A coalition of consumer groups is
recommending the U.S. Department of Agriculture get tuna out of school
lunchrooms after tests of canned tuna sold to schools found highly
variable levels of mercury, in some cases higher than federal
guidelines.
Tuna industry groups countered
that canned tuna is safe and wholesome. The real public health issue is
that "we don't eat enough" seafood, says Gavin Gibbons of the National
Fisheries Institute, a seafood industry group in McLean, Va.
TheMercury Policy Project of Montpelier, Vt., is a non-profit working to
reduce mercury in the environment. It tested 59 samples of tuna in
institution-size cans and foil pouches from 11 states. The levels of
methylmercury were in general close to previous tests done by the Food
and Drug Administration. However, levels of mercury varied widely, even
from the same can or pouch. The average methylmercury content ranged
from 0.02 to 0.64 parts per million in light tuna and between 0.19 and
1.27 parts per million in albacore tuna.
"On
any given day in a given school, children eating the same meal could get
mercury doses that vary by tenfold," just because of the variability of
the chunk of meat in the packet," says Edward Groth, author of the
report, released Wednesday. It was sponsored by several groups,
including the Center for Science in the Public Interest and Physicians
for Social Responsibility.
Current federal
dietary guidelines urge Americans to eat seafood twice a week because
seafood is a healthy protein and contains omega-3 fatty acids,
important for metabolism, but most people eat it once a week or less,
says Gibbons.
"To suggest we're eating too
much is almost comical," he says. Scaring children away from tuna "at a
point in their life when they're developing their nutrition habits and
their palates" is damaging.
Diane
Pratt-Heavner of the School Nutrition Association in National Harbor,
Md., says she doesn't believe tuna is a big issue because it's not
popular on school lunch menus. She only sees it as an item in deli-style
counters, mostly in high schools, where it's one choice among many.
Groth
agrees that tuna isn't a huge part of school lunches, but wants to make
sure kids aren't getting too much. And parents need to be aware of how
much tuna their children eat, he says. Kids who eat a tuna sandwich a
month aren't at risk but some children, "we don't know how many there
are," love tuna and eat a lot of it, he says. Even four times a month
could have "subtle adverse effects" on some children. "We're trying to
put those kids on the map," he says.
The
Environmental Protection Agency's maximum acceptable dose for
methylmercury, a potent neurotoxin, is one-tenth of a microgram per
kilogram of a person's body weight. Even tiny levels of methylmercury
have been linked to learning disabilities and developmental delays in
children, according to EPA scientists.
To
ensure that the brains of fetuses and children aren't exposed to levels
high enough to damage them, the EPA and FDA said in 2004 that women who
are pregnant or might be pregnant can eat up to two meals, or 12 ounces,
of fish and shellfish a week. Children should eat "smaller portions,"
the guidelines said.
Since the EPA adopted
that standard, some studies indicate it may be too high. "Our research
suggests that this limit should be decreased by 50%," says Philippe
Grandjean, a professor of environmental studies at Harvard University
who studies mercury in seafood. "If anything, [the Mercury Project]

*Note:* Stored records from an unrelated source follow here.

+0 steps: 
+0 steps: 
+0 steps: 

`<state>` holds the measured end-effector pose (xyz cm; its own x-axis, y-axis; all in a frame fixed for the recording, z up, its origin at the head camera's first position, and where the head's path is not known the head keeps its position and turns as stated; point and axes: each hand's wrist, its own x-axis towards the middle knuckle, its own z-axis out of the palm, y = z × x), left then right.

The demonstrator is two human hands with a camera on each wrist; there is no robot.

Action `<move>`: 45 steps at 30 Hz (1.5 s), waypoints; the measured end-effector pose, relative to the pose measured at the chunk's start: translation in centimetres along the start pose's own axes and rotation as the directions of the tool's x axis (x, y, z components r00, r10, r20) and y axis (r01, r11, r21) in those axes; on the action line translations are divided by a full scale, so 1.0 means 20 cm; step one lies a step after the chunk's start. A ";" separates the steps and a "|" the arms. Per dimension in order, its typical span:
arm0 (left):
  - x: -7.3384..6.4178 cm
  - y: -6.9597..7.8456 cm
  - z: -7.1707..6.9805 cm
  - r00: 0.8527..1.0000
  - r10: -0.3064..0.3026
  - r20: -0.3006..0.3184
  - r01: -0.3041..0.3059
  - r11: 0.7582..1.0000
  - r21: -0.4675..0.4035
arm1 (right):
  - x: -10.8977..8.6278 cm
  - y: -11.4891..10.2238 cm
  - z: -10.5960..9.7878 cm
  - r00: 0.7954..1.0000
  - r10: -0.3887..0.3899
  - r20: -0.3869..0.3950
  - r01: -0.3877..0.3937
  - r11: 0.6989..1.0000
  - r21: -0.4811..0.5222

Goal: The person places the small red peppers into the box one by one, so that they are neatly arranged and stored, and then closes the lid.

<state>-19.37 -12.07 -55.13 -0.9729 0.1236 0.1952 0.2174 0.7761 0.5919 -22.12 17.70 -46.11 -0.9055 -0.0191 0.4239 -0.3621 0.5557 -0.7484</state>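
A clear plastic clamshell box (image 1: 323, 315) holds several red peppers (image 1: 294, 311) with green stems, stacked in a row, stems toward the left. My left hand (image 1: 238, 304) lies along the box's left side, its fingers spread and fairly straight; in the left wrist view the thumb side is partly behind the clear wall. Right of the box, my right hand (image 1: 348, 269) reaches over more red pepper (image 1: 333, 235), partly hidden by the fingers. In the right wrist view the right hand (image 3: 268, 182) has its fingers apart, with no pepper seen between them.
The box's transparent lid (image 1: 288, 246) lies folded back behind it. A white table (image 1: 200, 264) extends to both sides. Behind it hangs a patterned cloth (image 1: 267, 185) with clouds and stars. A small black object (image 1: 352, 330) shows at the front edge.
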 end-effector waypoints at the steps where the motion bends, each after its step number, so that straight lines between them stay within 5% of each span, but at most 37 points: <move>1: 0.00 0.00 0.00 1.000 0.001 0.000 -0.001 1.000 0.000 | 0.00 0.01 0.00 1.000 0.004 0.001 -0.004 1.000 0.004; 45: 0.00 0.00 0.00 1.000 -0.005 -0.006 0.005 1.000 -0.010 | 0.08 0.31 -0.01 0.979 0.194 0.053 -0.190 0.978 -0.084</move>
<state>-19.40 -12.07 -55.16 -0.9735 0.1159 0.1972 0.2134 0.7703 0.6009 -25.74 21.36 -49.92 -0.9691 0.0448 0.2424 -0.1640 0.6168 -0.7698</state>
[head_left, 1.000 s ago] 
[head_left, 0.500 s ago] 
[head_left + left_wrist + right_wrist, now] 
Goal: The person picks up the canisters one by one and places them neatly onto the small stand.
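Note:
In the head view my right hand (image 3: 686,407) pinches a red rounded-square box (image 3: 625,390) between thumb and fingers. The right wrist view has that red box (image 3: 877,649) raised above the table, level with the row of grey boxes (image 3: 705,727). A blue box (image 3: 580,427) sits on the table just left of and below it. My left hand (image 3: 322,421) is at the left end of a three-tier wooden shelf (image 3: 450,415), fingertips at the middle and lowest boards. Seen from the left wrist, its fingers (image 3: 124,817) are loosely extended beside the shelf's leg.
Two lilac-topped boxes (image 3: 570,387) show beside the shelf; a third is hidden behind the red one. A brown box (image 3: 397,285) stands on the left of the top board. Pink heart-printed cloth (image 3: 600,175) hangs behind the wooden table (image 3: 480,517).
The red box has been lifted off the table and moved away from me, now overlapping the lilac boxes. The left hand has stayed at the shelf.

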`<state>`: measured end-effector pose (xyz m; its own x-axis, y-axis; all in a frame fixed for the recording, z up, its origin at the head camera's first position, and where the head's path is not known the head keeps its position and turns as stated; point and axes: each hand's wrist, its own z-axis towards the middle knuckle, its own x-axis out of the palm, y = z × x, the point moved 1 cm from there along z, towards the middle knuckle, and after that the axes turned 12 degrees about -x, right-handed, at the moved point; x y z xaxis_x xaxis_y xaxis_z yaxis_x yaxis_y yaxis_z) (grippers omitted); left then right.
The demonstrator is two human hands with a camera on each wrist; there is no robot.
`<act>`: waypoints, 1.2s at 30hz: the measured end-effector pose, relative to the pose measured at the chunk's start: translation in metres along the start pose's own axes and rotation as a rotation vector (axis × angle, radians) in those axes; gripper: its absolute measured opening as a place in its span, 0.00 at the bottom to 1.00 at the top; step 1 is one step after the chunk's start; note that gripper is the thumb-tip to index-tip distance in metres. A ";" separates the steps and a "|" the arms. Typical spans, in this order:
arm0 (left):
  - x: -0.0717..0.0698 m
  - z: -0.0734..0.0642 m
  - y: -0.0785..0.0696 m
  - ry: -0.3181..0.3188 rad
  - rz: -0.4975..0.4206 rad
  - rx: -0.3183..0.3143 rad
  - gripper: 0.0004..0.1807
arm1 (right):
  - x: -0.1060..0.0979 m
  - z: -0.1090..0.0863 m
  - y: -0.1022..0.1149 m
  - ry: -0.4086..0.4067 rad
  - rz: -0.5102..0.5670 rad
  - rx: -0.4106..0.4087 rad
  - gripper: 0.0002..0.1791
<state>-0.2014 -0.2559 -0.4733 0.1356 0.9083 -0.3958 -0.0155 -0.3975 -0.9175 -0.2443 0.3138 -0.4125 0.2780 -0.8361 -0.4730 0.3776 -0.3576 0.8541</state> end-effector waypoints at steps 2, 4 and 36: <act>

report underestimates the risks associated with regular tuna intake."
By
the Mercury Project's measure, a 44-pound child who ate just two ounces
of albacore tuna at levels the project found in some tuna would be
getting almost half, 47%, of the standard. Based on the emerging
evidence, the report recommends that children not eat albacore tuna,
which can have more mercury, and that young children eat canned light
tuna only once a month and older children only twice a month. They also
suggest school lunch programs limit canned tuna servings to twice a
month and phase it out, moving toward lower-mercury seafoods such as
salmon and shrimp.
Fish become contaminated
when mercury in industrial pollution enters waterways. Bacteria
transform the mercury into methylmercury, a more biologically active and
dangerous form of the element, according to the Food and Drug
Administration. Fish eat the bacteria and the mercury accumulates in
the largest and oldest fish, which is why long-lived and large species
such as tuna have higher levels. Canned light tuna comes from skipjack
species of tuna, which are smaller and often younger. They haven't been
around long enough to accumulate as much methylmercury in their systems.
Albacore is harvested older and therefore contains more.